When was the last time you paid a second look to your hot tub cover? If it’s been a while—as in several years—you’re going to want to run outside and take a good look.

Hot tub covers aren’t meant to last forever, which means that over time, your cover can slowly fail at its job due to the wear and tear of the elements. This can cost you a lot of grief when it comes to repairs and your electric bill, as your hot tub loses heat and critical components begin to break.

To learn more about why your hot tub may be losing heat and whether it’s time for a new one, keep reading.

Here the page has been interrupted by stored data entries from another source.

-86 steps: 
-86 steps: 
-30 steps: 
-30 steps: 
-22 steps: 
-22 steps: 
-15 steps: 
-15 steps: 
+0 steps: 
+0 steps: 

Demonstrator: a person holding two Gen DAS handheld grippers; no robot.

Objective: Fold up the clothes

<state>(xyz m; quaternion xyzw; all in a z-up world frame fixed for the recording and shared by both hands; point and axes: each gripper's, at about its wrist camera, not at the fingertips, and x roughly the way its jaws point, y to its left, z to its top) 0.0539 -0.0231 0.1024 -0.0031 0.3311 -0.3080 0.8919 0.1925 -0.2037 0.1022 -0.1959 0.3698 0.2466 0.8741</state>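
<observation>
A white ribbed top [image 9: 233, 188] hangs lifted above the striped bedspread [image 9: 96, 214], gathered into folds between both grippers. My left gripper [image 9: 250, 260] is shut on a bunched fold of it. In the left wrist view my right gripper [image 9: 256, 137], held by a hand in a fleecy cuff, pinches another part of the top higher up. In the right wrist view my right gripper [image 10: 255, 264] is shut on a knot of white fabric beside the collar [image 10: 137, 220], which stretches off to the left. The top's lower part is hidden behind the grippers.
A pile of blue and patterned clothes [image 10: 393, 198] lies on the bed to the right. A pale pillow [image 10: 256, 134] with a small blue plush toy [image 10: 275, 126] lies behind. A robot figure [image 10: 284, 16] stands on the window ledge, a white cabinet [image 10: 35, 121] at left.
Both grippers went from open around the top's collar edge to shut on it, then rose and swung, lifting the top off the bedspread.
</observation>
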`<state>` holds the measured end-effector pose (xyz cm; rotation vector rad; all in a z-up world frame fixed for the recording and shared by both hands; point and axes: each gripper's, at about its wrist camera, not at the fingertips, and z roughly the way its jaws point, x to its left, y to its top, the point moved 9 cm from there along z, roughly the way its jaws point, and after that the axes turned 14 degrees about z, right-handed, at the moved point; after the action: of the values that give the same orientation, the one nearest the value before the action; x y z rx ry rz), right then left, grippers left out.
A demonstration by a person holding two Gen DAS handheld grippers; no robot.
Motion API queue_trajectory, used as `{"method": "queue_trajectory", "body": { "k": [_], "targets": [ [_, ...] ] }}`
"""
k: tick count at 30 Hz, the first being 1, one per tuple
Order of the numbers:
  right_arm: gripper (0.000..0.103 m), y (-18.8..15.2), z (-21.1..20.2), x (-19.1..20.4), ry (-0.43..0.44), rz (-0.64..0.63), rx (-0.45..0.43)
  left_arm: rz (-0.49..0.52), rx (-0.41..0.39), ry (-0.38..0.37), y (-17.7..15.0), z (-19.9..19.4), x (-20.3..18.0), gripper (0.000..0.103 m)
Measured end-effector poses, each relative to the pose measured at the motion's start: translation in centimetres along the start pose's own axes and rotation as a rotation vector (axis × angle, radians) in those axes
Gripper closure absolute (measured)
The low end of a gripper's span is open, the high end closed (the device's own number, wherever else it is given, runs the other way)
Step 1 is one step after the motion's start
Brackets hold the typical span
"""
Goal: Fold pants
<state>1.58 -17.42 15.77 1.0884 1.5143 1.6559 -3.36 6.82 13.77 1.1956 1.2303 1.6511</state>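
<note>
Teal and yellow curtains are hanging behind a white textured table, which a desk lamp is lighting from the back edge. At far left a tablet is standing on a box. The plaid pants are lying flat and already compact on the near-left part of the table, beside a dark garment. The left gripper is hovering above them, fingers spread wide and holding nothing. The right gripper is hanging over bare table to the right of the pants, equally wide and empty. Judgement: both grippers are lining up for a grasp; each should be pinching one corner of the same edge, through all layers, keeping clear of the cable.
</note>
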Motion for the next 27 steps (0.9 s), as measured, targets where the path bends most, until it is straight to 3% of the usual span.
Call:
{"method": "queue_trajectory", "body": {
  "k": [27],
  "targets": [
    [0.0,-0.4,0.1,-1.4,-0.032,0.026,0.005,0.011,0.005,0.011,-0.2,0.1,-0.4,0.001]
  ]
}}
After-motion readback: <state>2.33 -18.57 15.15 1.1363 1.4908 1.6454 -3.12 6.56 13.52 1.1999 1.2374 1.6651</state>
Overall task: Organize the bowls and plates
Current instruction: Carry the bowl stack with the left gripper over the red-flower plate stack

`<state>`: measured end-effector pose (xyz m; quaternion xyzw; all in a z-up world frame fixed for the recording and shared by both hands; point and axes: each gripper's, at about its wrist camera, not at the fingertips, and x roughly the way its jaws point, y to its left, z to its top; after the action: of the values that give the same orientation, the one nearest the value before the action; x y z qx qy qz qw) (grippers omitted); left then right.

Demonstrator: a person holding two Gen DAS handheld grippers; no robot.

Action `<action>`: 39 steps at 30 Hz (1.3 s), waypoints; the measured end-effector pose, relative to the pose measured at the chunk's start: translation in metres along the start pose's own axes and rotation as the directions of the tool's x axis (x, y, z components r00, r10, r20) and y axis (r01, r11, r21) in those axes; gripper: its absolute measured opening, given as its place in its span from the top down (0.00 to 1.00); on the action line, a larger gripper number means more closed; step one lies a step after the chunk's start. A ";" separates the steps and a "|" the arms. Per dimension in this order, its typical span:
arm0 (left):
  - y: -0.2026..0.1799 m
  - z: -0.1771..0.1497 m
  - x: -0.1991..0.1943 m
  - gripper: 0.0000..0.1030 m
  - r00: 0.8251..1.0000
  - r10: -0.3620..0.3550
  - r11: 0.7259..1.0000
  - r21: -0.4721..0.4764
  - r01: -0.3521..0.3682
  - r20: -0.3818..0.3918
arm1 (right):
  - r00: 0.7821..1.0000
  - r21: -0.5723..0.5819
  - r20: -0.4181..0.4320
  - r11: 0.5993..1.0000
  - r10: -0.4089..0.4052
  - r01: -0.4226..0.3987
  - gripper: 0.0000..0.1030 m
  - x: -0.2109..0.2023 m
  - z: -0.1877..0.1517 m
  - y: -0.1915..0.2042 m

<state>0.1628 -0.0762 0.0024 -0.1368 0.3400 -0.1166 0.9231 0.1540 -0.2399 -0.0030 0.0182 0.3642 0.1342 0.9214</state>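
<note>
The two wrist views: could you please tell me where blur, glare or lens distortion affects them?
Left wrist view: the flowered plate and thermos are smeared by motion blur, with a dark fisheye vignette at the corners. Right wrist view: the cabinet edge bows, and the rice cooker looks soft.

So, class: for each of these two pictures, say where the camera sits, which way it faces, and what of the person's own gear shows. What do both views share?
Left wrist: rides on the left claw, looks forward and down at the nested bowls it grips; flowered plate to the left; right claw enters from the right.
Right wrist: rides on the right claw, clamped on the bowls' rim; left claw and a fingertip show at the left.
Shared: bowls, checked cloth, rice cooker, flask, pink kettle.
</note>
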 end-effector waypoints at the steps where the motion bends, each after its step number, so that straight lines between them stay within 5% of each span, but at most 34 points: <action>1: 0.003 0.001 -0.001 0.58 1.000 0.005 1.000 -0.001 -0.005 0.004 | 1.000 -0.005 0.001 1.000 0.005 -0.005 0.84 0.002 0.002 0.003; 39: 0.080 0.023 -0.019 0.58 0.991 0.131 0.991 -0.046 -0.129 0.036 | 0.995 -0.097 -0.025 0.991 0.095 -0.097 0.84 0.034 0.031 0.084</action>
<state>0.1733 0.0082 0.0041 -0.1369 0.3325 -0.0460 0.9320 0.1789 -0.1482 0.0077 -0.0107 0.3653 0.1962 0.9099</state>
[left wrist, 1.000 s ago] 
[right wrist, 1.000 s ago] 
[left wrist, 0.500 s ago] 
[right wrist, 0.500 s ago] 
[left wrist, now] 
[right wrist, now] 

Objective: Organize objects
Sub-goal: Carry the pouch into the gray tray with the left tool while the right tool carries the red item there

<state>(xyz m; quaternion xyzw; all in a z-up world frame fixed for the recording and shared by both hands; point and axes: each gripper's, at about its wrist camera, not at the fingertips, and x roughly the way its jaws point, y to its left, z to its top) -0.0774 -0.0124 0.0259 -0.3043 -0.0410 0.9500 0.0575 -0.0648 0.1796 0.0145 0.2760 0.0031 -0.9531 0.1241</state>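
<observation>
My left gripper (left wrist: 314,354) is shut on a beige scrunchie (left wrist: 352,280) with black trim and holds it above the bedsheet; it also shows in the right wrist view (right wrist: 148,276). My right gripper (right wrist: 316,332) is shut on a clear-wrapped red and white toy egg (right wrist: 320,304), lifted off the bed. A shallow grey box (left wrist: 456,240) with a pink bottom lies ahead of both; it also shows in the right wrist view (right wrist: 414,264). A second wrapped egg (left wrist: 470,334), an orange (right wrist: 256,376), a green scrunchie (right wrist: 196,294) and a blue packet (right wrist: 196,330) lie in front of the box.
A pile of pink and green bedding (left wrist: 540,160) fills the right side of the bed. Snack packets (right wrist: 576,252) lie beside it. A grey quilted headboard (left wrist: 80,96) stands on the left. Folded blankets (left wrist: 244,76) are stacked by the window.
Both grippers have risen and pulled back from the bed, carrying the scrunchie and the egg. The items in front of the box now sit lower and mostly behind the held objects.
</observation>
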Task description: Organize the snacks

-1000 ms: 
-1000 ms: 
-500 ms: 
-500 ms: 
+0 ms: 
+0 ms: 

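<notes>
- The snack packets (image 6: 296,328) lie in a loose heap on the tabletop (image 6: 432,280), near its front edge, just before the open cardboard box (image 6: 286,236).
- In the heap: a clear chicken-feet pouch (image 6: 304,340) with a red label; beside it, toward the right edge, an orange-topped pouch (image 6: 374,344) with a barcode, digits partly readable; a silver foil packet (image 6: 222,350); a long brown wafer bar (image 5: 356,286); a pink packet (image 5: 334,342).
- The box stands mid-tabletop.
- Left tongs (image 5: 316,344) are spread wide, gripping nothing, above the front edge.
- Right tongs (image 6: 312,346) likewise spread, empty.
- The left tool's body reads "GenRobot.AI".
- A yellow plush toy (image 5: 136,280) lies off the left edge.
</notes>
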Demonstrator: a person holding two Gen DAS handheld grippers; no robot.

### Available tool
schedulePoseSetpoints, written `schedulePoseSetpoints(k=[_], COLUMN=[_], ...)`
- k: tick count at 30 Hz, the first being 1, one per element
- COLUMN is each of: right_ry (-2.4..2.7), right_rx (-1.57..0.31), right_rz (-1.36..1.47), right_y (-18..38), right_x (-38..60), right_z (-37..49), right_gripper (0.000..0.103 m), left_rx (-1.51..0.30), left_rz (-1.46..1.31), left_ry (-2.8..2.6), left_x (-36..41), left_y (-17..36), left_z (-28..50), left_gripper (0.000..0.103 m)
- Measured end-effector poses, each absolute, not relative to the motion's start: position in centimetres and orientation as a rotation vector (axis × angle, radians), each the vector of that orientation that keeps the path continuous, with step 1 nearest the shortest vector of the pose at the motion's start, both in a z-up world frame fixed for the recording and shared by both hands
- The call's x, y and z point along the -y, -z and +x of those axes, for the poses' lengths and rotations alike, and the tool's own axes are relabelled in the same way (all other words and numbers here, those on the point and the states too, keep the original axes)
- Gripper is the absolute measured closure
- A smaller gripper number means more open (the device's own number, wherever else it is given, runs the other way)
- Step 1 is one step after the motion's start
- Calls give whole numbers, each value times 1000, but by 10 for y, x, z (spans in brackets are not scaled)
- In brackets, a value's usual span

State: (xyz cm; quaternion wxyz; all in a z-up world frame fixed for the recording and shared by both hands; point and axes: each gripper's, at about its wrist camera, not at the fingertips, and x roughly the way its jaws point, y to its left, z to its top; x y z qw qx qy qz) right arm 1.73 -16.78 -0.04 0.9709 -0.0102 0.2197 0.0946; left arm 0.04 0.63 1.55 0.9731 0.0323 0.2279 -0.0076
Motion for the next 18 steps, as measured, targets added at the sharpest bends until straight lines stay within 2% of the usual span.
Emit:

The Importance of Your Hot Tub Cover

Covers are an essential part of your hot tub, and for several reasons. Some of those reasons you may not even be aware of. Regardless, having a sufficient cover over your hot tub is a non-negotiable part of hot tub ownership.

Here’s what having a hot tub cover brings to the table:

Sun Protection 

Most hot tubs are made from acrylic material, which can deteriorate quickly under constant UV ray exposure. Leaving your hot tub uncovered under the sun over time will cause you to lose out on your overall investment.

Temperature Maintenance 

Hot tub covers provide insulation to help trap in the heat. Maintaining a consistent temperature for your hot tub’s water when it’s not in use is critical, especially during the wintertime. Leaving the water exposed to the elements will cause it to work overtime to maintain a consistent temperature, which will cause an increase in your energy bill as well as a decrease in the hot tub’s efficiency over time.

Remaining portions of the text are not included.